§ ASSIGNMENT
Below is a listing; repeat exactly the lines from the one containing "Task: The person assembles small" to the one containing "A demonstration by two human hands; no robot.", both included.
BEGIN DATA EXTRACT
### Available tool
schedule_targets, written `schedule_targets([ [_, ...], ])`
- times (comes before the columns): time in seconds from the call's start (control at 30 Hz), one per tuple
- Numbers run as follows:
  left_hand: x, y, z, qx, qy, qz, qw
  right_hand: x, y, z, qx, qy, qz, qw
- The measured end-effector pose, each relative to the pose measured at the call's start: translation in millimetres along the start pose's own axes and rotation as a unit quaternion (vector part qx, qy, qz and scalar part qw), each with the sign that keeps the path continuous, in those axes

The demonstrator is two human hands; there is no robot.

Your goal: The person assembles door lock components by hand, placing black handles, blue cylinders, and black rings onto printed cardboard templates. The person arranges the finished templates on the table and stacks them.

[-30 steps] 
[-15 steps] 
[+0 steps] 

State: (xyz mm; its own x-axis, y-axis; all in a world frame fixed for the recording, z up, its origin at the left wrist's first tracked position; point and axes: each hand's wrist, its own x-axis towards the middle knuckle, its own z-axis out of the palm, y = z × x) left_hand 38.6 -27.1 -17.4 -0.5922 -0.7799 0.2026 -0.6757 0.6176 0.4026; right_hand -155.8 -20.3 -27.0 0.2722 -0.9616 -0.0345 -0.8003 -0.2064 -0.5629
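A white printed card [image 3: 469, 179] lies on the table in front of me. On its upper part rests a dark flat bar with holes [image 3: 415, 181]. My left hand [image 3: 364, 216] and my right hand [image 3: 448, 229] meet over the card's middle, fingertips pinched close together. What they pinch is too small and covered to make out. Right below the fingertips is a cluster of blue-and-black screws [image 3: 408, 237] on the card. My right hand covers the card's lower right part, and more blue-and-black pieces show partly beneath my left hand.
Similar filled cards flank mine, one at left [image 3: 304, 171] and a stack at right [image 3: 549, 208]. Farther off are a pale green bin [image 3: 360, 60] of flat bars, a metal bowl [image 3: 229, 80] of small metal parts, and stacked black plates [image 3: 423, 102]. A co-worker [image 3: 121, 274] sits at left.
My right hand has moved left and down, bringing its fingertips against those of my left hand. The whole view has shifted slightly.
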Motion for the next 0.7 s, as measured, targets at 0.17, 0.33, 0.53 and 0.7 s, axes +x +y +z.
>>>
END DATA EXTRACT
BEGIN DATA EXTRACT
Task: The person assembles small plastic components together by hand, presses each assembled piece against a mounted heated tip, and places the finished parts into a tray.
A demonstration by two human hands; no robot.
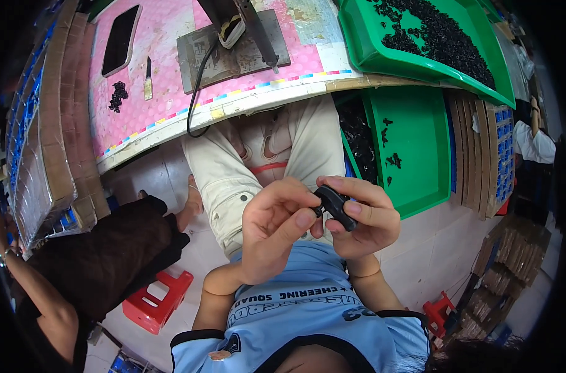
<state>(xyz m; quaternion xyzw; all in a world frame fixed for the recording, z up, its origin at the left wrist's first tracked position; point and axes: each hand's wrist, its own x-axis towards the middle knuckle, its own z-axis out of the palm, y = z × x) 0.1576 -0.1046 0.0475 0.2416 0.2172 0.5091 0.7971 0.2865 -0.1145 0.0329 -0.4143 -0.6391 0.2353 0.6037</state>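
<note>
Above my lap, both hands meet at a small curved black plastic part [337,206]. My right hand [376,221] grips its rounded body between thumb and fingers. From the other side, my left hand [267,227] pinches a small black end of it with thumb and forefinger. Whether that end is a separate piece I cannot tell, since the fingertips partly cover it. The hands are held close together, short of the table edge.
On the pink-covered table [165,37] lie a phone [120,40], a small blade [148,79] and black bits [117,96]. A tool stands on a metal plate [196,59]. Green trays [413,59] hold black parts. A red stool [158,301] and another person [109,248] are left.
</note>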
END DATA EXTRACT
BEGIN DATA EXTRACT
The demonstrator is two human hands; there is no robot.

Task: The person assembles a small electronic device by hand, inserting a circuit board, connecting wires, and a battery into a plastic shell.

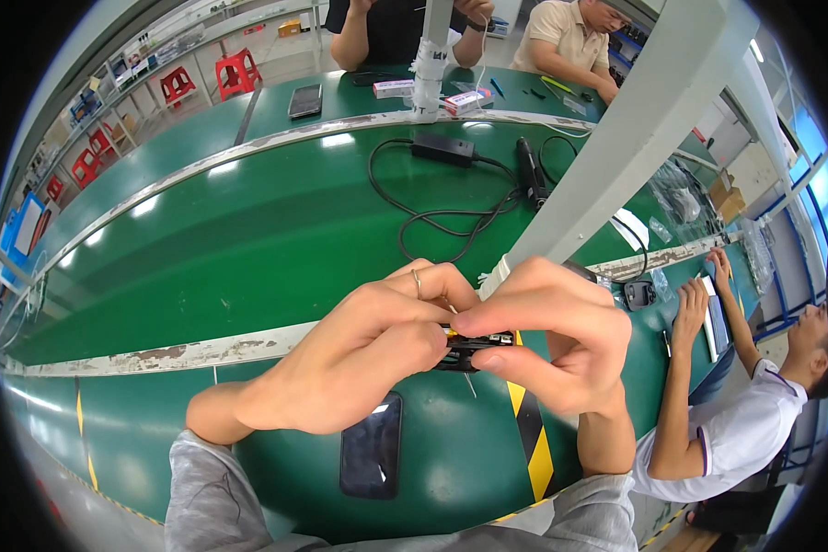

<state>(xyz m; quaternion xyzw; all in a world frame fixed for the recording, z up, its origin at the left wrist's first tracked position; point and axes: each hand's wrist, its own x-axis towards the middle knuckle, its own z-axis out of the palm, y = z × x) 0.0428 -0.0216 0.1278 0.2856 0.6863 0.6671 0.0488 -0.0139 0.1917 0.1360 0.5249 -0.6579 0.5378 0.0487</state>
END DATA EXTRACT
§ TASK ANSWER
Task: The person assembles small plastic components together by hand, presses each assembled piece against a mounted heated tip, and places the finished parts into a tray.
A demonstration by two human hands; no robot.

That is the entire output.